Although the most recent data from the UK have indicated that economic activity so far this year has improved following the 0.2 per cent contraction in gross domestic product seen in the final quarter of 2011, the Bank is broadly expected to lift its asset purchases by a further £50bn on Thursday.
Monetary Policy Committee hawks are unlikely to speak out against such a move given the sharp fall in inflation in December. Meanwhile, wage growth is subdued and consumer confidence remains capped by fears of rising unemployment.
“Despite an apparent pick-up in services and manufacturing in January, there are compelling reasons for the Bank of England to administer further stimulus for the economy,” says Howard Archer at IHS Global Insight.
With the Australian dollar at a five-month high against its US counterpart and inflation well within the RBA’s target band of 2-3 per cent, the central bank is expected to cut its main cash rate by a quarter point to 4 per cent on Tuesday, having previously made quarter-point cuts in both November and December.
A cut, analysts believe, would further shore up the Australian economy’s defences against any fallout from the eurozone crisis.
“While markets have improved and the threat of a global financial meltdown has faded for now, global growth is still slowing and we favour a cut,” says Madhur Jha at HSBC.
The European Central Bank will probably keep its main refinancing rate at 1 per cent, but investors will be keen to learn more about the ECB’s measures last month to support the banking industry.

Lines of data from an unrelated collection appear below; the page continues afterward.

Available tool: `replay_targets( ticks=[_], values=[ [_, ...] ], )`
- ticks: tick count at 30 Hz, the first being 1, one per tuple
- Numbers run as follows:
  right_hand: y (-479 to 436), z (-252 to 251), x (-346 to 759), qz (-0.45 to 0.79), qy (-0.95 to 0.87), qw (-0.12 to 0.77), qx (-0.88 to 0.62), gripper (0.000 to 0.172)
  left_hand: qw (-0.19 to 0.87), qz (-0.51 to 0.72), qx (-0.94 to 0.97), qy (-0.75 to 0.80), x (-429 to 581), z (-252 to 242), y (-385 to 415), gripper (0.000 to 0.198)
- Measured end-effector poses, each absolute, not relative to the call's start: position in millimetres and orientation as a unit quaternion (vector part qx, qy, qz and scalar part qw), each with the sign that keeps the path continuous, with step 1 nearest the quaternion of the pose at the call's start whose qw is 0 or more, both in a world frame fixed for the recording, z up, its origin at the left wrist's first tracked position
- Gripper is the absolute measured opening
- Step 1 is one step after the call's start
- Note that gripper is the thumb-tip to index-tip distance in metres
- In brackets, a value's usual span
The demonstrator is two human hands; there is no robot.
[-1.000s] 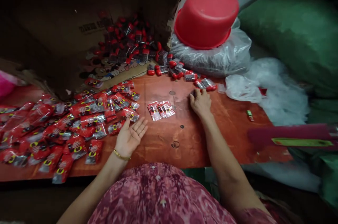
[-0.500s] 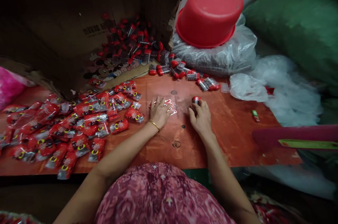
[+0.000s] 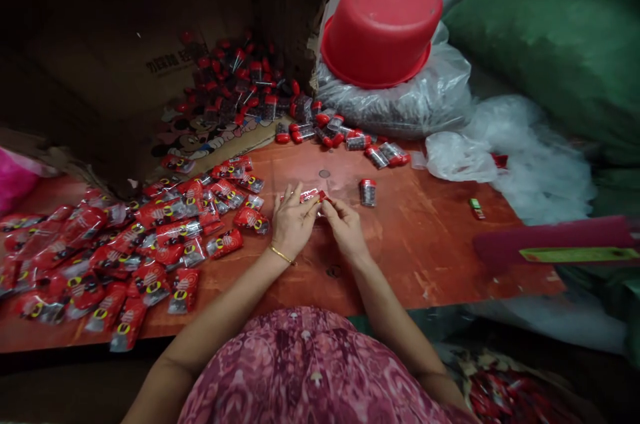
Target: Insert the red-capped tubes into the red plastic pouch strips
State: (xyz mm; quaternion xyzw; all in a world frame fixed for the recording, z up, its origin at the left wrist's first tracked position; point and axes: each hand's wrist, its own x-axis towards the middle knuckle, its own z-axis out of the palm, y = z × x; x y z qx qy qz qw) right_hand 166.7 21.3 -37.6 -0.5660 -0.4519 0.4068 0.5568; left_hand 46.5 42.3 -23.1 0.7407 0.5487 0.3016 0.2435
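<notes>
Packets (image 3: 309, 196): on the tabletop (image 3: 425, 244), under our left hand (image 3: 293, 227), its fingers bent over them, grip we cannot tell; our right hand (image 3: 347, 227), fingers pinched together on the packets' edge. We also list one jar (image 3: 368, 193) beyond the right hand, filled bags (image 3: 177, 232) heaped leftward.

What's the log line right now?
left hand: on packets | right hand: touching packets | jar: on table, beyond right hand

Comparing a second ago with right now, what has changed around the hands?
The left hand moved right and forward onto the flat red-printed plastic packets. The right hand let go of a small red-capped clear plastic cylinder and moved left to the packets. The upturned red plastic tub stayed put.
</notes>
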Motion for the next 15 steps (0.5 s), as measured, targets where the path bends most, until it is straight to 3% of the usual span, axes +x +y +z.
replay_targets(
  ticks=[4,10,15],
  values=[
    [21,-32,159,0.397,-0.426,0.589,-0.561,0.023,0.334,0.368,0.663,0.56,40,-12,35,0.037],
    [9,-28,159,0.303,-0.467,0.573,-0.601,0.03,0.711,0.371,0.355,0.481,45,2,28,0.036],
    [4,-34,153,0.26,-0.481,0.573,-0.61,0.027,0.759,0.405,0.205,0.466,55,5,22,0.035]
  ],
)
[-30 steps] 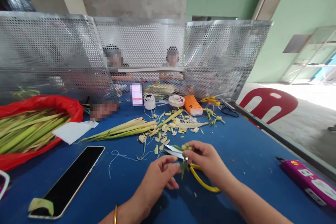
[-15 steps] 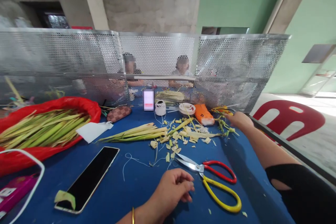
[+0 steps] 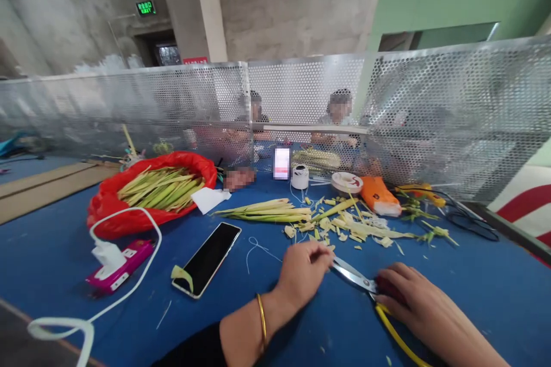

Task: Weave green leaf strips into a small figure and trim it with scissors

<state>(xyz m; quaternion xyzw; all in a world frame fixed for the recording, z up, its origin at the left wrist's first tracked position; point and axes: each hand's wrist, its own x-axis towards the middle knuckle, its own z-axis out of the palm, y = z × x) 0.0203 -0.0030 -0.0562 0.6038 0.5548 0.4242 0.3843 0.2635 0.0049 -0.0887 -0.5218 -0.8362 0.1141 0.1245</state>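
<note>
My right hand (image 3: 408, 295) lies over the scissors' red handle, fingers curled around it. The scissors (image 3: 350, 272) rest on the blue table with the blades pointing left; their yellow handle shows below my hand. My left hand (image 3: 303, 269), with a gold bangle at the wrist, is closed in a pinch beside the blade tips. Whatever its fingertips hold, if anything, is hidden. Just beyond are pale leaf scraps (image 3: 344, 226) and a bundle of long green-and-cream leaves (image 3: 267, 211). A thin thread (image 3: 262, 248) curls on the table left of my left hand.
A black-screened phone (image 3: 209, 258) with a leaf piece on it lies left. Behind it are a red bag (image 3: 103, 215) of leaves and a purple power strip (image 3: 120, 266). An orange packet (image 3: 379, 195) and tape roll (image 3: 346, 182) stand before a perforated metal partition (image 3: 310, 86); people sit beyond.
My right hand has come back from the green sprigs at the far right to the scissors' handle. My left hand has moved forward to the blade tips. The view has swung left.
</note>
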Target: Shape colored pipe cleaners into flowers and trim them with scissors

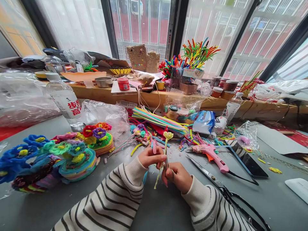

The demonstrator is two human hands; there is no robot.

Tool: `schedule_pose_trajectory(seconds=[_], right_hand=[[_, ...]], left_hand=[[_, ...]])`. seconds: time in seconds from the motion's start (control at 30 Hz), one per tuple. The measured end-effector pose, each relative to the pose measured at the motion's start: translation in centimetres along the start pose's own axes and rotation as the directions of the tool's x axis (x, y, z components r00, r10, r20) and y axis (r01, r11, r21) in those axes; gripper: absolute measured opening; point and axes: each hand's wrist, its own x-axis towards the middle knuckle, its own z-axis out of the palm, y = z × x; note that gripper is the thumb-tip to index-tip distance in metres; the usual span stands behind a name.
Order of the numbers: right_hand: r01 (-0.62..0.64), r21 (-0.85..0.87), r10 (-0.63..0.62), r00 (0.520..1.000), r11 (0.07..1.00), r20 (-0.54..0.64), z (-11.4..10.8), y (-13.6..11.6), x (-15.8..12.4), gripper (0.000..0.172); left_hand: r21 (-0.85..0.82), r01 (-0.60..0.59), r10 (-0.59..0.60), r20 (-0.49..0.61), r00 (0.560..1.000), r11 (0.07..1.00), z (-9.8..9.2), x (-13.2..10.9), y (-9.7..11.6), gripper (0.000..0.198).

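Note:
My left hand point(154, 157) is closed, pinching a pale yellow pipe-cleaner flower point(168, 135) by its stem. The blossom stands above the fingers, and a fuzzy tail hangs below them. Close beside it, my right hand point(177, 175) is closed around what looks like a small pair of scissors point(166, 154). Their thin dark blades point up against the stem; most of the handle is hidden in the fingers. Pink pipe-cleaner pieces point(153, 141) show just behind my left hand.
Pipe-cleaner flower pots point(77, 163) stand at left. A pink glue gun point(211, 155), large scissors point(216, 183) and a dark tablet point(247, 160) lie at right. Behind are a pipe-cleaner bundle point(158, 119), bottles point(64, 99) and a cluttered wooden ledge point(101, 95).

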Motion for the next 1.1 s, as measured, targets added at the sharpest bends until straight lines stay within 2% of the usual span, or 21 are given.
schedule_pose_trajectory(seconds=[0.2, 0.47, 0.73, 1.1], right_hand=[[0.005, -0.013, -0.006, 0.999, 1.000, -0.041, 0.00, -0.29, 0.11, 0.062], [-0.046, 0.037, 0.051, 0.989, 0.998, -0.137, 0.06, 0.03, 0.13, 0.062], [-0.024, 0.017, 0.025, 0.999, 1.000, -0.026, 0.33, 0.17, 0.07, 0.072], [-0.011, 0.005, 0.011, 0.997, 1.000, -0.075, 0.37, 0.14, 0.35, 0.065]], left_hand=[[-0.102, 0.046, -0.046, 0.002, 0.999, 0.994, -0.16, 0.08, -0.10, 0.028], [-0.061, 0.009, -0.010, -0.026, 1.000, 0.998, -0.38, 0.09, -0.40, 0.026], [-0.037, 0.011, -0.010, 0.011, 1.000, 0.999, -0.85, -0.05, -0.68, 0.024], [-0.069, 0.035, -0.036, -0.011, 0.999, 0.997, -0.32, -0.22, -0.29, 0.024]])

The long-term refinancing operation, which offered the banks €489bn in three-year loans, has helped relieve some of the tensions in global financial markets, particularly the eurozone debt markets. Mario Draghi, ECB president, is expected to announce that further support will be provided in the coming months, but will continue to resist calls for the bank to participate in government bond purchases.
Data this week include German and UK industrial production for December. Germany continues to be the primary engine of eurozone growth, and after November’s monthly fall of 0.6 per cent, investors will be looking for better news. The consensus expectation is for a flat monthly reading, but for the annual rate to be lifted to 4.1 per cent from 3.6 per cent in November.
Recent manufacturing surveys in the UK have been a little more positive and this is expected to have helped drag UK industrial production figures off the bottom of their recent range. Monthly industrial production is expected to have risen 0.2 per cent after November’s 0.7 per cent drop, while the annual level is seen rising to -2.9 per cent from -3.1 per cent.
Falling exports are expected to continue to cut into Germany’s trade surplus, which is forecast to have narrowed in December to €11bn, from €15.1bn in November. Meanwhile, the UK’s total trade balance is expected to remain in deficit, but to have narrowed to £2bn in December, from £2.6bn in the prior month.